New Patient Referral Coordinator

New Orleans, LA
Full Time
Entry Level

New Patient Referral Coordinator 

Location: Multi-Site / Regional Support 
Department: Patient Experience & Scheduling 
Reports To: Director, Patient Experience & Scheduling 
FLSA Status: Non-Exempt 

Position Summary 

The New Patient Scheduler / Referral Coordinator is responsible for converting all new patient referrals into scheduled visits by accurately processing referrals, contacting patients promptly, and ensuring all documentation and insurance requirements are complete. This role is critical to practice growth, access, and patient satisfaction, serving as the first impression for new patients entering the practice. 

Key Responsibilities 

Referral Processing & Workflow 

  • Receive and process all new patient referrals. 

  • Enter referrals into ReferralMD and eClinicalWorks accurately and same day. 
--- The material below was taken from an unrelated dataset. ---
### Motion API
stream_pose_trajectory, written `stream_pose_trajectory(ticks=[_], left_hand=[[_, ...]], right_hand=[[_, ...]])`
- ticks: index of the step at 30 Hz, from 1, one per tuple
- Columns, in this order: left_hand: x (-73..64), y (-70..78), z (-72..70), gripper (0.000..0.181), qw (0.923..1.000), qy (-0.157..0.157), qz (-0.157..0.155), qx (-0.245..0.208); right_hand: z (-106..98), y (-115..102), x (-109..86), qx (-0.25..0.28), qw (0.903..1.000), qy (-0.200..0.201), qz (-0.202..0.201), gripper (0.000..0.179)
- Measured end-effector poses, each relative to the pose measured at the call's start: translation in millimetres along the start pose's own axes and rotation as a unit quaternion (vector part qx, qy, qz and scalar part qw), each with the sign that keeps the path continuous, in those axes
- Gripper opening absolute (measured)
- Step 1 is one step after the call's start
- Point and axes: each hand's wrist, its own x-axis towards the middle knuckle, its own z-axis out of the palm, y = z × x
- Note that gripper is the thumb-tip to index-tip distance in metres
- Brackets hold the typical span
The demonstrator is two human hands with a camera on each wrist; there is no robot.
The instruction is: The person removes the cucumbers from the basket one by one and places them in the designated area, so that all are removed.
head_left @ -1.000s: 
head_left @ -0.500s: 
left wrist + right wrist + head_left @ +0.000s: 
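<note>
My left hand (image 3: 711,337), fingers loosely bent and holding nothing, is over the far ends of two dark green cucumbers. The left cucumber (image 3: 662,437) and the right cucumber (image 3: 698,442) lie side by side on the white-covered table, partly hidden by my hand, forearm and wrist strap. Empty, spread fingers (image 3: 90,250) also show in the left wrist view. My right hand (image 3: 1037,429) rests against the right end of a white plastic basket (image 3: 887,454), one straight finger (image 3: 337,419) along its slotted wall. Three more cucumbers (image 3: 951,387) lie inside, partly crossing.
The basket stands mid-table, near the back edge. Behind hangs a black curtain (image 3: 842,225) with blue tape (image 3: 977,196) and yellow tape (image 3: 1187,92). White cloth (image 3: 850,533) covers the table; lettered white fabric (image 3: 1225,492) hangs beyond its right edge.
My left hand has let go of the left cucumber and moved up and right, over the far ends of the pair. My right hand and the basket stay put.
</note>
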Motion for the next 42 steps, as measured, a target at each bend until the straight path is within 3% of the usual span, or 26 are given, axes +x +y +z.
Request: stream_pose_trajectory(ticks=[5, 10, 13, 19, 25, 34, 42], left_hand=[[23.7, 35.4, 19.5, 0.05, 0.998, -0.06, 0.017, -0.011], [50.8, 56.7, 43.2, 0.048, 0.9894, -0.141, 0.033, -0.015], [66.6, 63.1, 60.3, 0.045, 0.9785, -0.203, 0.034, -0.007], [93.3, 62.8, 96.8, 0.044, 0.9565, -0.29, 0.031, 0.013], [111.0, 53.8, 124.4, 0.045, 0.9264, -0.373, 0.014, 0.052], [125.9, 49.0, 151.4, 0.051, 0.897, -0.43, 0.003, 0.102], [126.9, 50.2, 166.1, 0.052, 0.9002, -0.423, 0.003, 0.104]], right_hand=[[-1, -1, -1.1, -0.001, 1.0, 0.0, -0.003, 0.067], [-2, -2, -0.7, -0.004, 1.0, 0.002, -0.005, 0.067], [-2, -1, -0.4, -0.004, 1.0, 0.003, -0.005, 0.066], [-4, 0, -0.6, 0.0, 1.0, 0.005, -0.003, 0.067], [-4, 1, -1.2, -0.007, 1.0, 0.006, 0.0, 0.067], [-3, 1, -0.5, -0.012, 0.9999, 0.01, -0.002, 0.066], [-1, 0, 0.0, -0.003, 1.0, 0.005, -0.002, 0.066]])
  • Review referrals for completeness including: 

  • Diagnosis 

  • Insurance information 

  • Required clinical documentation 

  • Assign referrals to appropriate providers and locations based on scheduling guidelines. 

Patient Outreach & Scheduling 

  • Contact new patients within same business day when referrals are received. 

  • Schedule initial consultations following provider-specific templates and access standards. 

  • Educate patients on appointment expectations, required documentation, and arrival instructions. 

  • Send appointment confirmations via phone, text, or portal. 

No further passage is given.